The fact that Python3 at least tries to make programmers not destroy data as soon as you type in a foreign name (which happens even in USA) is a good thing.
You can have badly written tools in any language. There are even functions to get file paths as bytes (e.g. [os.getcwdb](https://docs.python.org/3/library/os.html#os.getcwdb), it's just most people don't use them because it's rare-ish to see horribly broken filenames and not convenient.
Do other languages get this right 100% of the time on all platforms?
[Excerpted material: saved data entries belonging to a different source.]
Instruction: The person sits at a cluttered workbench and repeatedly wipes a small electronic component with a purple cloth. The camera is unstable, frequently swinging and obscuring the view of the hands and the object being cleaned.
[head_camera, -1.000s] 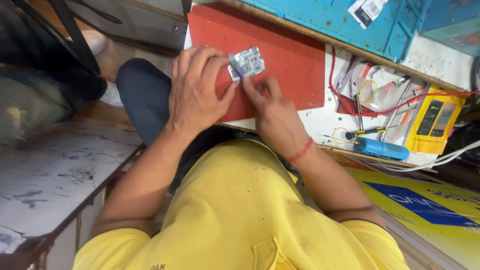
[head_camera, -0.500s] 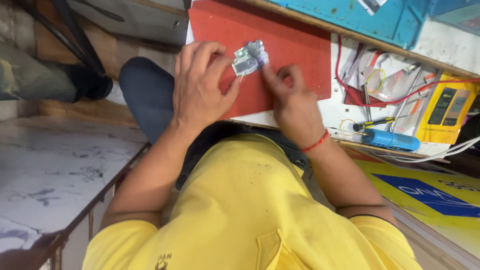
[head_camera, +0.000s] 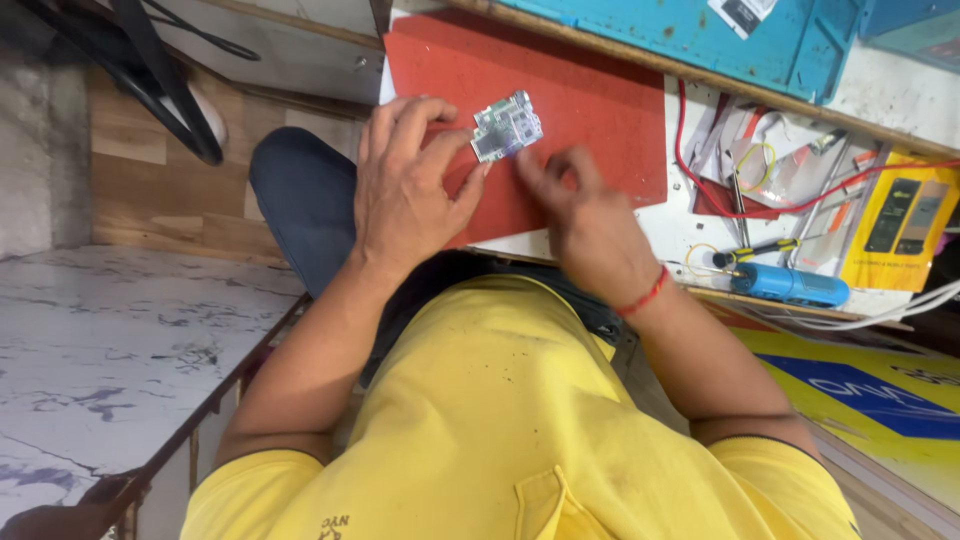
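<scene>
A small green and silver circuit board (head_camera: 507, 127) lies on a red work mat (head_camera: 600, 90). My left hand (head_camera: 405, 190) pinches the board's lower left edge between thumb and fingertips. Just to the lower right of the board is my right hand (head_camera: 585, 215), with a red thread at the wrist. It is blurred, its fingers point toward the board without touching it, and I see nothing in it. My yellow shirt fills the bottom of the view.
A blue mat (head_camera: 700, 40) lies beyond the red one. To the right are a red wire (head_camera: 800, 205), a yellow meter (head_camera: 900, 220), a blue cylindrical tool (head_camera: 790, 285) and a small screwdriver (head_camera: 750, 250). A marble surface (head_camera: 100, 350) is at the left.
My right hand was touching the board's right side and has drawn back down and to the right. My left hand keeps its hold on the board.
</scene>
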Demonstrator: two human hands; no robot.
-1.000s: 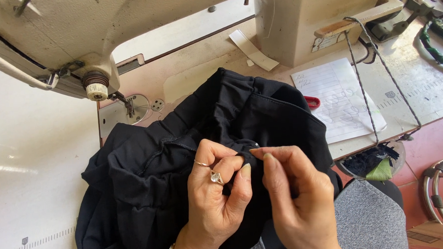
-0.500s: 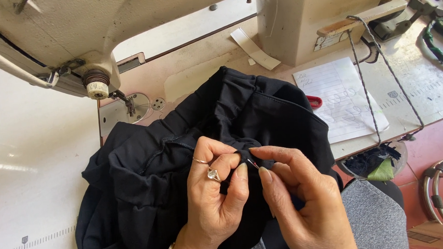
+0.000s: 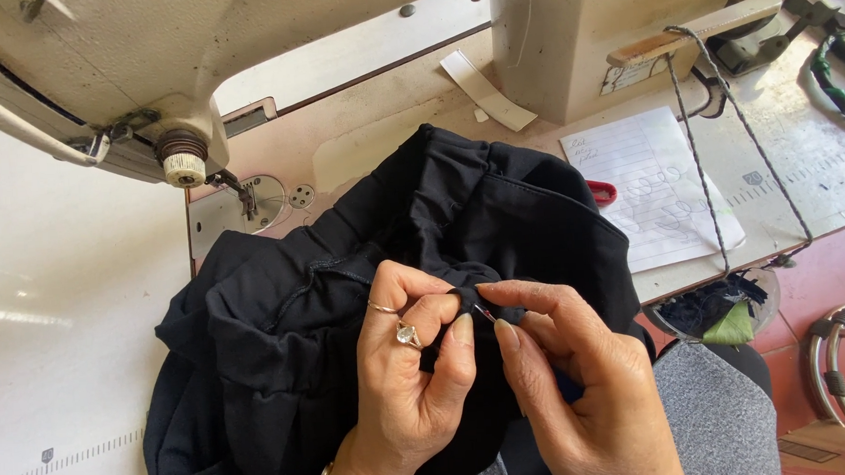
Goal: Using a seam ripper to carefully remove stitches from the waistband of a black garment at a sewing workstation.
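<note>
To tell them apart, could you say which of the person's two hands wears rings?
The left hand wears two rings while pinching the black fabric garment; the right hand is bare.

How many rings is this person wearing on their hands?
2, both on the left hand: a thin plain band on one finger and a ring with a pale stone on the next. The right hand shows none, though its far side is hidden.

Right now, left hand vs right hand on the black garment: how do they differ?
The left hand wears two rings, one with a clear stone; the right hand shows none. The left hand pinches a fold of the black garment between thumb and fingers; the right hand holds a thin tool at the same spot. Both meet at one point on the cloth, in front of the sewing machine.
</note>
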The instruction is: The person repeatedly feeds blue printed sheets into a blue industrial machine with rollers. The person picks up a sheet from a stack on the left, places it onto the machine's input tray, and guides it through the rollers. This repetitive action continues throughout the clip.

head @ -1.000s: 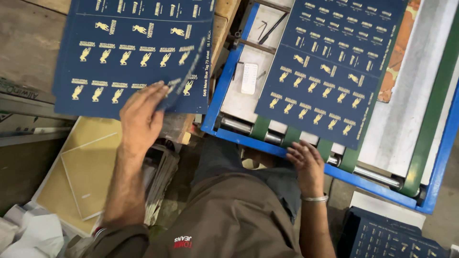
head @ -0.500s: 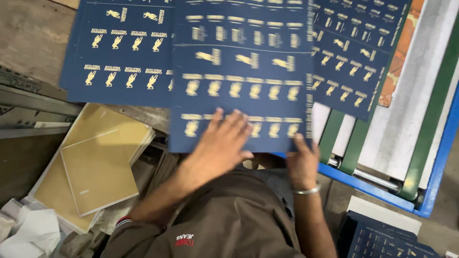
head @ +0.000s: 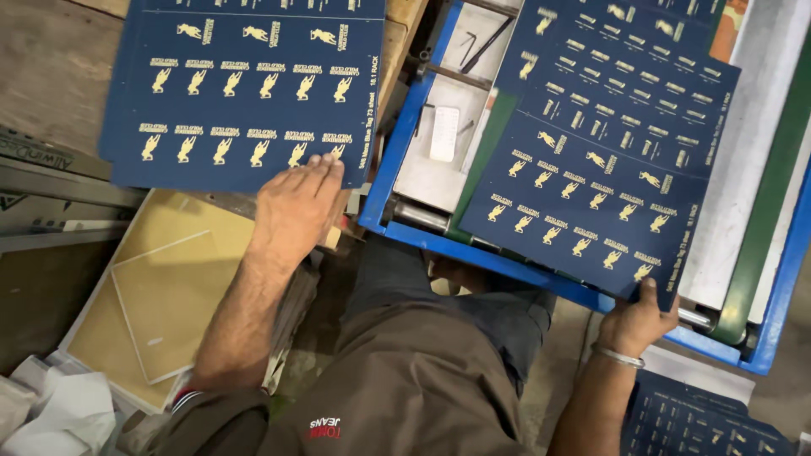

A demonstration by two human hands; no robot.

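A worn wooden bench (head: 51, 76) is filling the upper left of the frame, and a blue-framed machine bed (head: 397, 169) is occupying the upper right. One dark blue printed sheet (head: 245, 84) with rows of gold figures is lying on the bench at upper left; I judge it already laid off. A second dark blue sheet (head: 591, 160) is resting across the machine at centre right, seemingly yet to be placed. My left hand (head: 296, 207) is lying flat, fingers extended, pressing the lower edge of the bench sheet and gripping nothing. My right hand (head: 638, 317) is pinching the lower corner of the second sheet, thumb on top. Further blue sheets (head: 701, 422) are lying at lower right; tan boards (head: 160, 295) are lying at lower left.
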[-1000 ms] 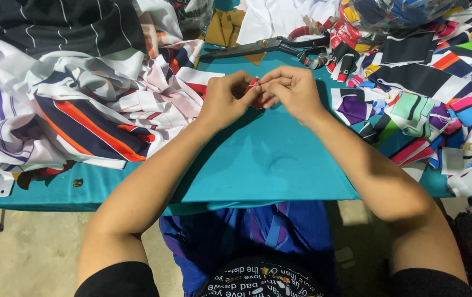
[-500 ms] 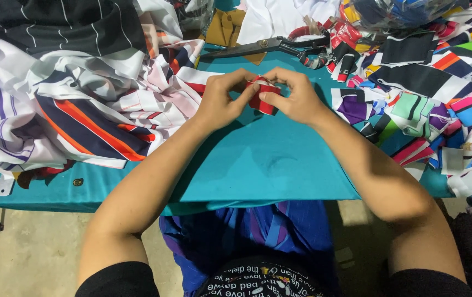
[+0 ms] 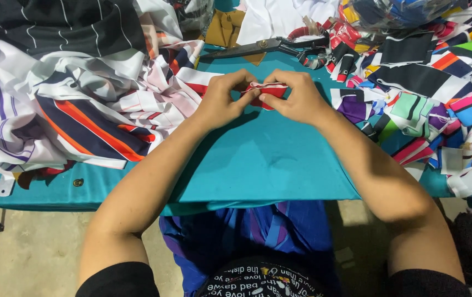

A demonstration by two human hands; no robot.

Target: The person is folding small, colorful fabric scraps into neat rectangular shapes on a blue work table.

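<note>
Teal worktop (image 3: 258, 165), far edge | left hand (image 3: 222, 102), right hand (image 3: 299, 99) both pinching red-white fabric scrap (image 3: 264, 91) | risk: fold may slip from fingertip grip

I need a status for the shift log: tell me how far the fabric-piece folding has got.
Done: a heap of small folded colourful pieces lies to the right. In hand: left hand and right hand pinch one red-and-white striped piece over the teal cloth. Left: a big pile of striped fabric sits on the left; scissors lie behind.
</note>
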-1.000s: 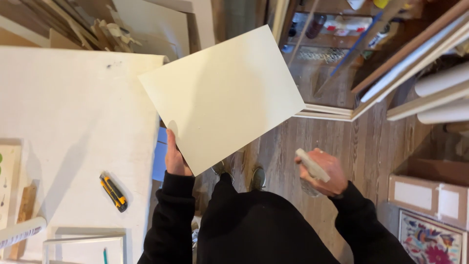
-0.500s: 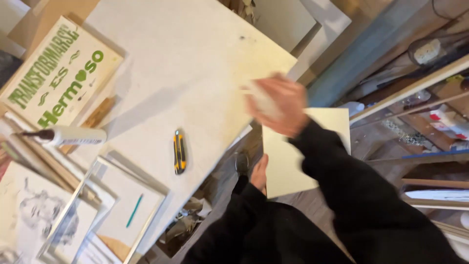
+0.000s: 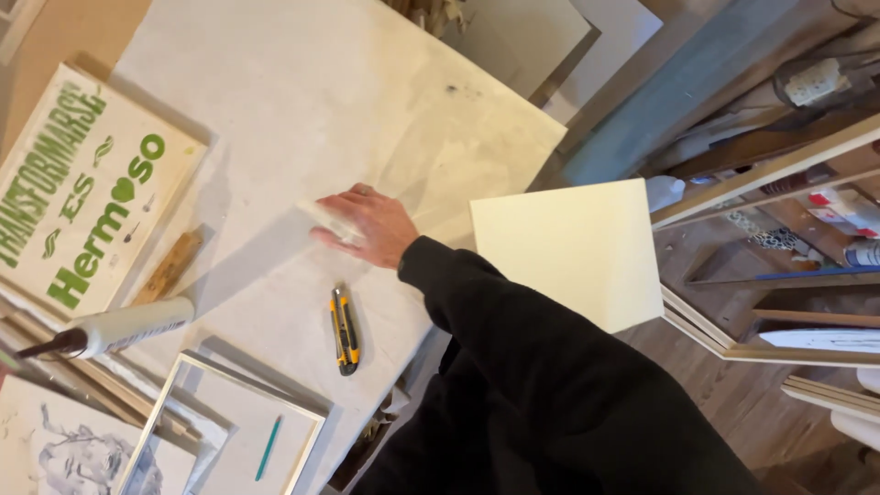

I don't think so, it's just you've never noticed.
* C: has no concept of unicode strings per se, may or may not work depending on the implementation and how you choose to display them (CLI probably "works", GUI probably not)
* Rust: seems to assume UTF-8? (https://doc.rust-lang.org/std/ffi/index.html#conversions)
* Go: gets this right, but probably breaks on Windows? "string is the set of all strings of 8-bit bytes, conventionally but not necessarily representing UTF-8-encoded text" (https://golang.org/pkg/builtin/#string)
In short, either I don't understand what point you're making, or it isn't unique to Python.
> This means that a plain string is defined as an array of 8-bit Unicode code units. All array operations can be used on strings, but they will work on a code unit level, and not a character level. At the same time, standard library algorithms will interpret strings as sequences of code points, and there is also an option to treat them as sequence of graphemes by explicit usage of std.uni.byGrapheme.
And perhaps my favorite part (https://tour.dlang.org/tour/en/gems/unicode):
> According to the spec, it is an error to store non-Unicode data in the D string types; expect your program to fail in different ways if your string is encoded improperly.
I should note that what I really like about this approach is the total lack of ambiguity. There is no question about what belongs in a string, and if it's not UTF then you had better be using a byte or ubyte array or you are doing it wrong by definition.
What I like about the D approach isn't that declaring it an error actually solves anything directly (obviously it doesn't) but that it removes any ambiguity about how things are expected to work. If the encoding of strings isn't well defined, then if you're writing a library which encodings are the users going to expect you to accept? Or worse, which encodings does that minimally documented library function you're about to call accept?
They’re conversions because they’re not UTF-8 in the first place, that is, they’re not String/str. The conversions are as cheap as we can make them. That language is meant to talk about converting from OsString to String, not from the OS to OsString.